I usually use a clean pbuilder/cowbuilder environment to install this
huge package under /opt/mypackage. Most of its files are living there so
no big problem, albeit one variant adds some changes to /etc. My questions:
I'm not familiar with pbuilder/cowbuilder, and I suspect that I'm out of
my depth, but I'll try to help anyway.
(1) Is there a standard way to detect which files have been added to the
system? Right now I'm doing a full find of the whole "system" before and
after and extract the changed files.
Many programs support a DESTDIR variable for installation. So you might
do something like this:
./configure --prefix=/opt
make
make install DESTDIR=/tmp/buildir
The third command would install all files under /tmp/buildir rather than
the normal /opt. The directory structure would be maintained.

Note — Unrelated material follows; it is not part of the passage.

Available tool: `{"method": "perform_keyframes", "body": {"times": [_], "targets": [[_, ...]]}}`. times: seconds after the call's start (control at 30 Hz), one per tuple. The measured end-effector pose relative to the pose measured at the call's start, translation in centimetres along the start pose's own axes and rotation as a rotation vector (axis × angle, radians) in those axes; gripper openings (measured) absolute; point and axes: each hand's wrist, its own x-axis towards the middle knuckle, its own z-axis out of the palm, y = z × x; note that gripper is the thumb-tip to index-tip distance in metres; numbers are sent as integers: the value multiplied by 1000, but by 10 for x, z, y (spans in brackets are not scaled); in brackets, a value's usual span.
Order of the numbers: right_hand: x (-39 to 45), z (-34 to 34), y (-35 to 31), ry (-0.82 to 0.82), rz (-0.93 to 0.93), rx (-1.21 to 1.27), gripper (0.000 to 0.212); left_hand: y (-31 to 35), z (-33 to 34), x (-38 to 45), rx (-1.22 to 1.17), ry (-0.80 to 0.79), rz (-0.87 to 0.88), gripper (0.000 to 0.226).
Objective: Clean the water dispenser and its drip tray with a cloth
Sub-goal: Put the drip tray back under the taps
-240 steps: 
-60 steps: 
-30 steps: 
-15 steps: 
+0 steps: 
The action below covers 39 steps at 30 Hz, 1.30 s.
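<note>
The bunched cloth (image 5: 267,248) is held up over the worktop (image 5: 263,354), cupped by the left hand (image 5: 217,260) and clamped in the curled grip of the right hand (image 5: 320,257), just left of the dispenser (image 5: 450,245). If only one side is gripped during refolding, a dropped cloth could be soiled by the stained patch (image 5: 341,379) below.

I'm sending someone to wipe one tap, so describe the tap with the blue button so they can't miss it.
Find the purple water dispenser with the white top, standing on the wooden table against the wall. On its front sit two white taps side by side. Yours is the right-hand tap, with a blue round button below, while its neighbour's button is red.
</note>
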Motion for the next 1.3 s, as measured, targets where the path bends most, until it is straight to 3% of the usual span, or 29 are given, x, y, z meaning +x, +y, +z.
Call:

(2) Right now I then manually move all the changed files into a
temporary directory, create a DEBIAN directory along with the necessary
files (md5sum, control, ..) and call dpkg -b and go for a coffee.
This is the correct way to create a .deb, but by using DESTDIR, you
would not have to manually move files.
However, especially this second step is rather tedious when it has to be
done multiple times. Is there a better way of doing it?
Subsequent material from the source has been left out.